* The task: Reproduce the records that follow without alteration, apart from removing the pictures.
Data records section start
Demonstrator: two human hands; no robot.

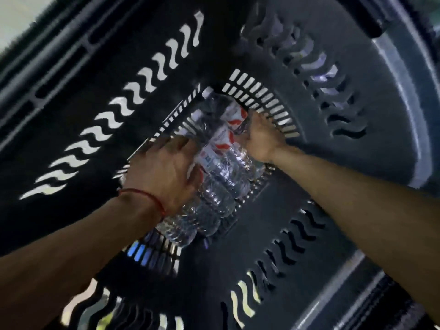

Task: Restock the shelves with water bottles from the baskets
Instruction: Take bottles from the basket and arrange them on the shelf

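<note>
Inside black basket (385,120), left hand (164,170) and right hand (260,141), fingers (253,121) gripping water bottles (223,170)

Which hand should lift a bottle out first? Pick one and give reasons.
Left, probably. The left hand grips the bottles at mid-length. The right hand holds them up by the labels, close to the basket wall.
</note>
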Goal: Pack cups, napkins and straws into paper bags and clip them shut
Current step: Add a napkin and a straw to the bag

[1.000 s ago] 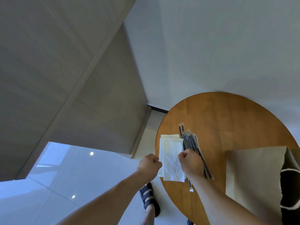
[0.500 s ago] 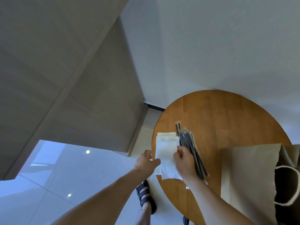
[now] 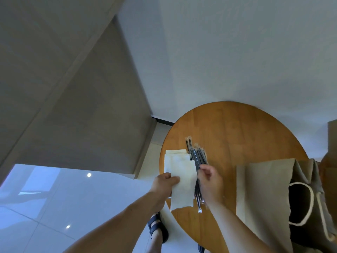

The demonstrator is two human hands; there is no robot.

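Observation:
A white napkin (image 3: 184, 187) hangs lifted over the table's left edge, pinched at its left side by my left hand (image 3: 165, 185). More napkins (image 3: 175, 156) lie stacked under it. Several wrapped black straws (image 3: 196, 156) lie just right of the stack. My right hand (image 3: 210, 181) hovers over the straws' near ends with thumb and fingers apart, holding nothing. A brown paper bag (image 3: 262, 196) with white rope handles lies on its side at the right, its mouth facing right.
The round wooden table (image 3: 237, 134) stands against a white wall. A grey panelled wall is at the left. Glossy white floor tiles and my sandalled foot (image 3: 157, 227) lie below the table's edge. Another brown bag edge (image 3: 331, 136) shows at far right.
My left hand has lifted one napkin off the stack towards me. My right hand let go of the napkin and shifted right over the straws, fingers now apart.

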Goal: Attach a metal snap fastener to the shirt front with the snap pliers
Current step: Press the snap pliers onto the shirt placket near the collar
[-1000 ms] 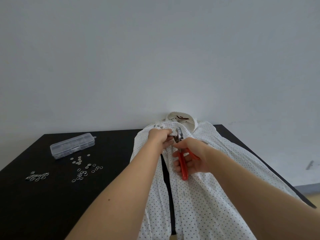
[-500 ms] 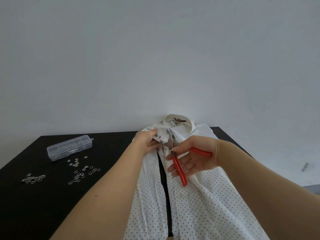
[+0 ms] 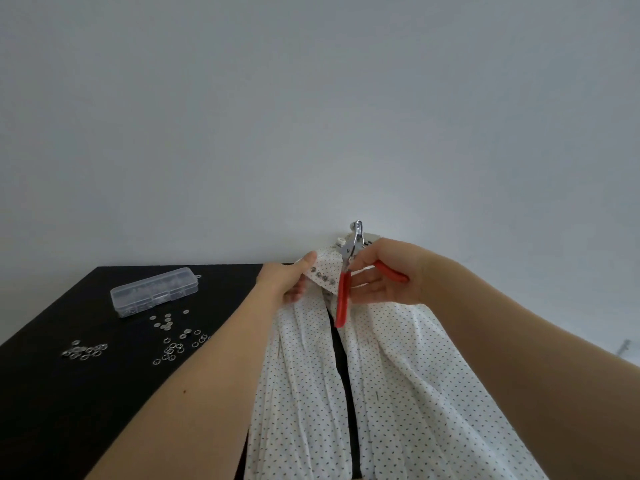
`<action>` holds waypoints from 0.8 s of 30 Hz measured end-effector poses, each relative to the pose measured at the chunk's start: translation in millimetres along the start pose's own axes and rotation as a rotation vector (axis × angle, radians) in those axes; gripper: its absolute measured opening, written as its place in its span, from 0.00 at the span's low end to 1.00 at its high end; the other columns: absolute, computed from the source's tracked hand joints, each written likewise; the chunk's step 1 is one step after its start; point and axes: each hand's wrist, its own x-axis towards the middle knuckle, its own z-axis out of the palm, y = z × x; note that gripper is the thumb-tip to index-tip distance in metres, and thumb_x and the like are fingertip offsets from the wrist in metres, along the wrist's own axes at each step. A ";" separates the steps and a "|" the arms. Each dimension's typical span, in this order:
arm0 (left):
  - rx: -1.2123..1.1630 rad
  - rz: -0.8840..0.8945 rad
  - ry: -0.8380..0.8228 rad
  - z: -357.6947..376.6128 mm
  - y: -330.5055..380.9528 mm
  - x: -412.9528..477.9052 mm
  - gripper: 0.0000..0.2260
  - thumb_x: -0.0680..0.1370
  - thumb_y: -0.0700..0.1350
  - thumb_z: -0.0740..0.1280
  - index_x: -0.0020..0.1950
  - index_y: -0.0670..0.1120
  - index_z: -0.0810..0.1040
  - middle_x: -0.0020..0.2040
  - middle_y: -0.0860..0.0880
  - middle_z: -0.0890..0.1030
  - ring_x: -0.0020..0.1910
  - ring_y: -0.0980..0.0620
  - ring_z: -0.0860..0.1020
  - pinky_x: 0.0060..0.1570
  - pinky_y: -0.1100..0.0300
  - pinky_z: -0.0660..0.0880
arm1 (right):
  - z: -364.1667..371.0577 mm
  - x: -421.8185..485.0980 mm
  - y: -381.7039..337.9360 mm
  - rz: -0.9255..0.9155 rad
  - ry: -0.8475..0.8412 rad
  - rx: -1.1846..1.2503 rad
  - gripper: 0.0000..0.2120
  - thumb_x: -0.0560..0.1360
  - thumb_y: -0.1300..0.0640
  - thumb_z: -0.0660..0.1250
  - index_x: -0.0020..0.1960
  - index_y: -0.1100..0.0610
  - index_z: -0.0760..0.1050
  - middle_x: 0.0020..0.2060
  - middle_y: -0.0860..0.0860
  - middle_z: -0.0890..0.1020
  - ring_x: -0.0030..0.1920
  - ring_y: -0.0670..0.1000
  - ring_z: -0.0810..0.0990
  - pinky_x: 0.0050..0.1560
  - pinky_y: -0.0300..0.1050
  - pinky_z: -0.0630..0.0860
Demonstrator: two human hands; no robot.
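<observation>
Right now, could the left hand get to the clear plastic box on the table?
Probably yes. The clear plastic box sits in the open to the left of the left hand, nothing between them, but that hand is pinching the shirt edge and must let go first.

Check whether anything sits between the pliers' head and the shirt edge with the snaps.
Nothing visible does. The right hand holds the snap pliers raised beside the shirt edge that the left hand grips.

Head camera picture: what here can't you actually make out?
- Clear box: contents blurred behind the plastic.
- Loose snap parts on the table: too small to tell apart.
- Shirt hem: cut off by the bottom edge.
- Collar: hidden behind the pliers and right hand.
- Left hand fingertips: tucked under cloth.
</observation>
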 end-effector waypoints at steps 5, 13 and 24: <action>0.158 0.059 0.134 -30.7 7.0 2.0 0.21 0.76 0.59 0.65 0.43 0.40 0.78 0.35 0.46 0.79 0.30 0.53 0.75 0.32 0.61 0.74 | 25.5 11.0 -21.7 -0.076 0.084 -0.020 0.07 0.72 0.71 0.61 0.48 0.66 0.76 0.42 0.60 0.82 0.41 0.56 0.82 0.48 0.48 0.82; 0.127 0.145 0.327 -102.7 12.4 -4.4 0.15 0.79 0.55 0.61 0.42 0.45 0.77 0.37 0.50 0.80 0.33 0.53 0.75 0.34 0.60 0.71 | 97.9 44.2 -39.3 -0.189 0.241 -0.395 0.05 0.70 0.68 0.68 0.37 0.62 0.75 0.31 0.54 0.76 0.33 0.49 0.76 0.36 0.41 0.81; 0.134 0.154 0.329 -159.2 -8.5 4.9 0.12 0.80 0.52 0.61 0.43 0.46 0.77 0.39 0.50 0.80 0.35 0.55 0.76 0.36 0.62 0.72 | 156.9 126.0 -21.0 -0.170 0.342 -0.749 0.15 0.76 0.53 0.66 0.35 0.59 0.68 0.30 0.54 0.75 0.31 0.51 0.78 0.28 0.41 0.73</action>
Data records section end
* Reply to the task:
Demonstrator: two human hands; no robot.


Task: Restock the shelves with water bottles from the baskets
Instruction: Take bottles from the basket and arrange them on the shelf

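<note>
Inside black basket (385,120), left hand (164,170) and right hand (260,141), fingers (253,121) gripping water bottles (223,170)

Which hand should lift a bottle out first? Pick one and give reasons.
Left, probably. The left hand grips the bottles at mid-length. The right hand holds them up by the labels, close to the basket wall.
</note>
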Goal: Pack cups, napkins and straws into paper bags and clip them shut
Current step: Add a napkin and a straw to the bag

[1.000 s ago] 
[0.500 s ago] 
[now] 

The demonstrator is two human hands; there is no robot.

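Observation:
A white napkin (image 3: 184, 187) hangs lifted over the table's left edge, pinched at its left side by my left hand (image 3: 165, 185). More napkins (image 3: 175, 156) lie stacked under it. Several wrapped black straws (image 3: 196, 156) lie just right of the stack. My right hand (image 3: 210, 181) hovers over the straws' near ends with thumb and fingers apart, holding nothing. A brown paper bag (image 3: 262, 196) with white rope handles lies on its side at the right, its mouth facing right.
The round wooden table (image 3: 237, 134) stands against a white wall. A grey panelled wall is at the left. Glossy white floor tiles and my sandalled foot (image 3: 157, 227) lie below the table's edge. Another brown bag edge (image 3: 331, 136) shows at far right.
My left hand has lifted one napkin off the stack towards me. My right hand let go of the napkin and shifted right over the straws, fingers now apart.
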
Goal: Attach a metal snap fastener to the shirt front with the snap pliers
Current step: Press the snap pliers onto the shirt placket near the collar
[-1000 ms] 
[-500 ms] 
[+0 ms] 
`<action>` holds waypoints from 0.8 s of 30 Hz measured end-effector poses, each relative to the pose measured at the chunk's start: translation in millimetres along the start pose's own axes and rotation as a rotation vector (axis × angle, radians) in those axes; gripper: its absolute measured opening, written as its place in its span, from 0.00 at the span's low end to 1.00 at its high end; the other columns: absolute, computed from the source's tracked hand joints, each written likewise; the chunk's step 1 is one step after its start; point and axes: each hand's wrist, its own x-axis towards the middle knuckle, its own z-axis out of the palm, y = z × x; note that gripper is the thumb-tip to index-tip distance in metres, and thumb_x and the like are fingertip offsets from the wrist in metres, along the wrist's own axes at each step. A ";" separates the steps and a "|" the arms. Each dimension's typical span, in this order:
arm0 (left):
  - rx: -1.2123..1.1630 rad
  - rz: -0.8840..0.8945 rad
  - ry: -0.8380..0.8228 rad
  - z: -357.6947..376.6128 mm
  - y: -330.5055..380.9528 mm
  - x: -412.9528..477.9052 mm
  - gripper: 0.0000..0.2260
  - thumb_x: -0.0680..0.1370
  - thumb_y: -0.0700..0.1350
  - thumb_z: -0.0740..0.1280
  - index_x: -0.0020..0.1950
  - index_y: -0.0670..0.1120
  - index_z: -0.0810..0.1040
  - middle_x: -0.0020..0.2040
  - middle_y: -0.0860..0.0880
  - middle_z: -0.0890..0.1030
  - ring_x: -0.0020..0.1910
  - ring_y: -0.0980..0.0620
  - ring_z: -0.0860..0.1020
  - pinky_x: 0.0060..0.1570
  - pinky_y: -0.1100..0.0300
  - pinky_z: -0.0660..0.0880
arm1 (right):
  - z: -364.1667..371.0577 mm
  - x: -421.8185..485.0980 mm
  - y: -381.7039..337.9360 mm
  - rz: -0.9255..0.9155 rad
  - ry: -0.8475..0.8412 rad
  - rx: -1.1846..1.2503 rad
  - gripper: 0.0000..0.2120
  - thumb_x: -0.0560..0.1360
  - thumb_y: -0.1300..0.0640
  - thumb_z: -0.0660..0.1250
  - index_x: -0.0020..0.1960
  - index_y: -0.1100..0.0610
  - index_z: -0.0760..0.1050
  - middle_x: 0.0020..0.2060
  - middle_y: -0.0860..0.0860
  - middle_z: -0.0890..0.1020
  - ring_x: -0.0030..0.1920
  - ring_y: -0.0670..0.1000
  - ring_z: -0.0810..0.0990
  - pinky_x: 0.0050..0.1560
  - pinky_y: -0.0300..0.1050
  - pinky_z: -0.0630..0.0860
Demonstrator: two human hands; no robot.
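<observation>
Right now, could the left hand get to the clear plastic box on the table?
Probably yes. The clear plastic box sits in the open to the left of the left hand, nothing between them, but that hand is pinching the shirt edge and must let go first.

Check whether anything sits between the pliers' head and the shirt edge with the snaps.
Nothing visible does. The right hand holds the snap pliers raised beside the shirt edge that the left hand grips.

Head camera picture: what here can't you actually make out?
- Clear box: contents blurred behind the plastic.
- Loose snap parts on the table: too small to tell apart.
- Shirt hem: cut off by the bottom edge.
- Collar: hidden behind the pliers and right hand.
- Left hand fingertips: tucked under cloth.
</observation>
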 end-effector waypoints at steps 5, 13 and 24: <action>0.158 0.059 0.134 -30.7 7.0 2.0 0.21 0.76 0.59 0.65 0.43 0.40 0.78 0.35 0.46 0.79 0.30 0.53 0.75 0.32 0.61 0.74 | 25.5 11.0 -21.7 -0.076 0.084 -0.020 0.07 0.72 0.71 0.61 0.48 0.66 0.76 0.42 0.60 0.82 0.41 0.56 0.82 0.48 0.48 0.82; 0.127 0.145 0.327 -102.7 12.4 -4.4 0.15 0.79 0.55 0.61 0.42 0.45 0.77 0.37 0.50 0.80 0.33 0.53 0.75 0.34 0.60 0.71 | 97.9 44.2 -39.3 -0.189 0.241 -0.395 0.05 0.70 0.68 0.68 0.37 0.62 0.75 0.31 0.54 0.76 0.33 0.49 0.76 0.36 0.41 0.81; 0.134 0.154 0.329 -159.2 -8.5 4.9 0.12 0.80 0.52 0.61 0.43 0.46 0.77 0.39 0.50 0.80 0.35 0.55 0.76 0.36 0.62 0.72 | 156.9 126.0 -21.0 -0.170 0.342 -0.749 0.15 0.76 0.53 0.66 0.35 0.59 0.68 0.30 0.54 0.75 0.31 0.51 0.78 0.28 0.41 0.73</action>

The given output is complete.